### Data block

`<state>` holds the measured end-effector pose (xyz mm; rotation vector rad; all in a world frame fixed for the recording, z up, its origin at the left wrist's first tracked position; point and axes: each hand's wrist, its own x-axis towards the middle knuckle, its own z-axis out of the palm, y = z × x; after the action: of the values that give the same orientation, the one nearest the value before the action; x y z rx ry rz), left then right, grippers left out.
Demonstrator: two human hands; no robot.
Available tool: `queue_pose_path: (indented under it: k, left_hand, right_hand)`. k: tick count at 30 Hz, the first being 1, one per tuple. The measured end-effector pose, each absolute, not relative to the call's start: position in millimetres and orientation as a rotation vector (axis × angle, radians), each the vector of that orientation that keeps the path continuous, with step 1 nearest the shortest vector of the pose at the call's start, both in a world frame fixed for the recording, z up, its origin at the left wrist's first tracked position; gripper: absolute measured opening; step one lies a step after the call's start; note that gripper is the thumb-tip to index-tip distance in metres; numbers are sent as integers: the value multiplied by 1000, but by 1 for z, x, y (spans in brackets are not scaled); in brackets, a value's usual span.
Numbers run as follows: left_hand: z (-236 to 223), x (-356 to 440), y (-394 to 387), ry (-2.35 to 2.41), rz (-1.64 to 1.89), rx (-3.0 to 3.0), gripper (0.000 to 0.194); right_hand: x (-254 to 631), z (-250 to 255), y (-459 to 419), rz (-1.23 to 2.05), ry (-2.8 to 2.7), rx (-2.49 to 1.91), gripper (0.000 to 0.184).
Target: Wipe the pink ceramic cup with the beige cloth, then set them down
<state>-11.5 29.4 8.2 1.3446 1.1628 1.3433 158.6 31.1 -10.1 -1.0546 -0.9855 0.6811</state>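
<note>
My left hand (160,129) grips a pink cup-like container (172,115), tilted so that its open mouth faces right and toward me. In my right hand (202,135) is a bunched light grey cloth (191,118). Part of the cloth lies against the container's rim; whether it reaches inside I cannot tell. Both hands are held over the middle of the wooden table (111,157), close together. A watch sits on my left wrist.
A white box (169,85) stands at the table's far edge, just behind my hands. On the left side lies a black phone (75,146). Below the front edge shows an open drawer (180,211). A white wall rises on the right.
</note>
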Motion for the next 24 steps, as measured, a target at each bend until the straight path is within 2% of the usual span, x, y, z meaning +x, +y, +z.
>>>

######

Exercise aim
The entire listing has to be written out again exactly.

Finished task
`<state>` holds the measured end-effector pose (xyz mm; rotation vector rad; all in a world frame fixed for the recording, z up, its origin at the left wrist's first tracked position; point and axes: each hand's wrist, its own x-axis towards the middle knuckle, its own z-axis out of the palm, y = z × x; after the action: of the values that give the same orientation, the one nearest the value before the action; x y z rx ry rz), left then right, grippers left out.
Demonstrator: two human hands; no robot.
Available tool: `queue_pose_path: (indented under it: k, left_hand, right_hand)`. k: tick count at 30 Hz, the first being 1, one per tuple. The measured end-effector pose, each absolute, not relative to the call's start: position in millimetres and orientation as a rotation vector (axis × angle, radians), each the vector of that orientation that keeps the path continuous, with step 1 nearest the shortest vector of the pose at the call's start, both in a world frame fixed for the recording, z up, its origin at the left wrist's first tracked position; gripper: absolute measured opening; step one lies a step after the call's start; note that gripper is the thumb-tip to index-tip distance in metres; numbers are sent as integers: the value multiplied by 1000, but by 1 for z, x, y (spans in brackets are not scaled); in brackets, a value's usual span.
Numbers run as follows: left_hand: z (-236 to 223), x (-356 to 440), y (-394 to 387), ry (-2.35 to 2.41), rz (-1.64 to 1.89), rx (-3.0 to 3.0), gripper (0.000 to 0.194); right_hand: x (-254 to 631), z (-250 to 255), y (-459 to 419), rz (-1.23 to 2.05), ry (-2.8 to 2.7), rx (-2.49 to 1.91), gripper (0.000 to 0.184).
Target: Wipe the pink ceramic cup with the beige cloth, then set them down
<state>-11.5 29.4 8.2 1.3446 1.1628 1.3433 158.6 31.1 -10.1 -1.0546 -0.9855 0.6811</state>
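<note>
My left hand (160,129) grips a pink cup-like container (172,115), tilted so that its open mouth faces right and toward me. In my right hand (202,135) is a bunched light grey cloth (191,118). Part of the cloth lies against the container's rim; whether it reaches inside I cannot tell. Both hands are held over the middle of the wooden table (111,157), close together. A watch sits on my left wrist.
A white box (169,85) stands at the table's far edge, just behind my hands. On the left side lies a black phone (75,146). Below the front edge shows an open drawer (180,211). A white wall rises on the right.
</note>
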Motion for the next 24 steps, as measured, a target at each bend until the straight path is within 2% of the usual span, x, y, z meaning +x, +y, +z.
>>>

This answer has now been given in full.